03

 それから数日が経った。
 同じクラスになってしまった彼とは一切話すことはなかったし、彼が喋ろうならば、耳を塞いだ。このまま一年が何事もなく過ぎていけば、と思う。でも、人生とはそううまくはいかないものである。

 休み時間、私がお手洗いから戻ってくると教室が騒がしかった。中を見て、私は思わず納得した。

 跡部先輩が、いた。
 鳳くんに部活の連絡でもしに来たのだろうか。まあ、そんなことがわかたって、この状況が変わるわけではないけど。

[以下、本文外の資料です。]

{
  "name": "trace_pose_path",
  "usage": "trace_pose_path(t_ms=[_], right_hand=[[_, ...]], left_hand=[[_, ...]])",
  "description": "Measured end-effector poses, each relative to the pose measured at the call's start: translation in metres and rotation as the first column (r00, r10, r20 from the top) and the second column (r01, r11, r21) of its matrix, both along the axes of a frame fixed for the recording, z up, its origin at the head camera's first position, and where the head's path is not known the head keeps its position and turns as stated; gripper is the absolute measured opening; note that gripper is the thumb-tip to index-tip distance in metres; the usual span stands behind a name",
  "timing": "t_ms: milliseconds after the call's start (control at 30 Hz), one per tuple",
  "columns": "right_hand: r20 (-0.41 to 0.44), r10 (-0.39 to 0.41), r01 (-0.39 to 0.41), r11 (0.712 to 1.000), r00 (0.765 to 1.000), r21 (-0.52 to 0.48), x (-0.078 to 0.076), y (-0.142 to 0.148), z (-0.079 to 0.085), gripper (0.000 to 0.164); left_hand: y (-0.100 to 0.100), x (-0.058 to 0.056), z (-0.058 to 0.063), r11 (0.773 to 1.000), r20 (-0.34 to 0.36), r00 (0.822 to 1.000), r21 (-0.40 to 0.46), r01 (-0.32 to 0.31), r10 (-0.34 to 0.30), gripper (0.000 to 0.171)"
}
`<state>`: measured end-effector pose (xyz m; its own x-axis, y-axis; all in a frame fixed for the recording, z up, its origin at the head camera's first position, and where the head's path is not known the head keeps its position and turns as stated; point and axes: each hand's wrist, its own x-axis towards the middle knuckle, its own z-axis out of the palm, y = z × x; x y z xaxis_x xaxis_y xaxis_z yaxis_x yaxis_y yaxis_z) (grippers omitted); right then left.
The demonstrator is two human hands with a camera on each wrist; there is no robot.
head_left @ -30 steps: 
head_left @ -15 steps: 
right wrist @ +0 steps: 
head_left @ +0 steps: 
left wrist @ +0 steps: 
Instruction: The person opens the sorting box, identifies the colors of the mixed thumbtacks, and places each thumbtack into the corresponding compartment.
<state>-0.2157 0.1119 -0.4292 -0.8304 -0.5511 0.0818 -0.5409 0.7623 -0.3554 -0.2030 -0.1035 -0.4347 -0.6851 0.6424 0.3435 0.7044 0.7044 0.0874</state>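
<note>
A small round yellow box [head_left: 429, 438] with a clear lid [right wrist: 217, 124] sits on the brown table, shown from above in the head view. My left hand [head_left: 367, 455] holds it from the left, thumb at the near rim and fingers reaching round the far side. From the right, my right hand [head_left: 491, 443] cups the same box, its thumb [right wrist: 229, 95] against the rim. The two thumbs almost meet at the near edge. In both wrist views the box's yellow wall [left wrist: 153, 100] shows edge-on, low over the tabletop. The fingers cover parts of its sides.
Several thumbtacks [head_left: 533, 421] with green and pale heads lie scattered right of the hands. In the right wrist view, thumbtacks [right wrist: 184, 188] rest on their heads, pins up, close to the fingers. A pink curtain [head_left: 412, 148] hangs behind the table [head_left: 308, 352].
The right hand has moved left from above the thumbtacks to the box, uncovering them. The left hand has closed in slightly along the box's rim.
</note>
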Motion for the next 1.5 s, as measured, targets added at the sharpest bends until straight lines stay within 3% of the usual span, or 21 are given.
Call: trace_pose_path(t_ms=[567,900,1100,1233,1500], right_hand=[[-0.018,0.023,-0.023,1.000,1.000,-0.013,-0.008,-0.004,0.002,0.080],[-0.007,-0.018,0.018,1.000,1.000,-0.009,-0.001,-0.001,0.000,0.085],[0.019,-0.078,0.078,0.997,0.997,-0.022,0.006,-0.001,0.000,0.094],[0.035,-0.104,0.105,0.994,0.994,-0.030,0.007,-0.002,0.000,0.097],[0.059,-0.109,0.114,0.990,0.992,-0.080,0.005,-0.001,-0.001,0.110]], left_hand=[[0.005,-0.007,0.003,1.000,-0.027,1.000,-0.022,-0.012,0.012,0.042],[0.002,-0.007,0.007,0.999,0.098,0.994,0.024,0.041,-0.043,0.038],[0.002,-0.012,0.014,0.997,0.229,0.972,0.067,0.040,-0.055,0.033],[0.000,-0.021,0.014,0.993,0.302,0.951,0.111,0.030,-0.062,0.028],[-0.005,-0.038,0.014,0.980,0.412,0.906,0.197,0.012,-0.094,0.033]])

 私は二人もキャラがいる教室など入る気がしなくて、引き返そうとした。
 だけど、チラリとそちらへと向けていて、逸らそうとした目が、何故か、跡部先輩と、合った。
 こんな事は、今までなかった。あの人達と目が合ってしまうなんて。だから、どうしていいのかわからなくて、視線を逸らしたいのに、体がまるで魔法にかかったのかのように彼から目が離せなくて。
 ただ、戸惑った。

 彼は僅かに口許を上げると、こちらへと近づいてきた。私は思わず後ずさる。彼が、私のほうへと近づいてくるのは当然のこと。だって、ここは教室の入り口なのだから。
 動けない。震える。恐怖。
 逃げたいのに、逃げられない。
 彼はそんな異常な私の様子に気づかず、私の方へと近づいて来る。
 私の横をそのまま通り過ぎるのかと思って、少しの間、目をギュッと瞑った。早く、行って。目の前から、消えて。そう願う。だけど、一向に彼が私の横を通り過ぎる気配はなくて。
 私が恐る恐るそっと目を開けると、彼は私の目の前にいた。
 交錯する視線。

「宮崎の、妹か」

 耳を塞ぐことさえも忘れた。できなかった。
 その変声期を迎えたばかりの彼の低い声が鼓膜を震わす。耳が、痛い。
 やめて。近づいてこないで。話しかけてこないで。聞きたくない。見たくない。でも私は、その場から動けない。ただ、震える。全身から彼を拒絶する。
 もうだめだ、そう思った時。

「跡部様、ご用件がお済みでしたらお引き取り願いませんでしょうか?」

 その時、辺りに響く心地よい凛とした声が辺りに響いた。
 それは、私の光。
 救世主は、優奈だった。
 優奈は、異常な私の様子に気づき、声をかけたのだ。
 跡部先輩は優奈を一瞥すると、「ああ、そうだな」と言って、もう一度私を見て、教室から去って行った。

 彼の姿が視界から消えた瞬間、私はその場に崩れ落ちた。
 優奈は、そんな私をしっかりと支えてくれた。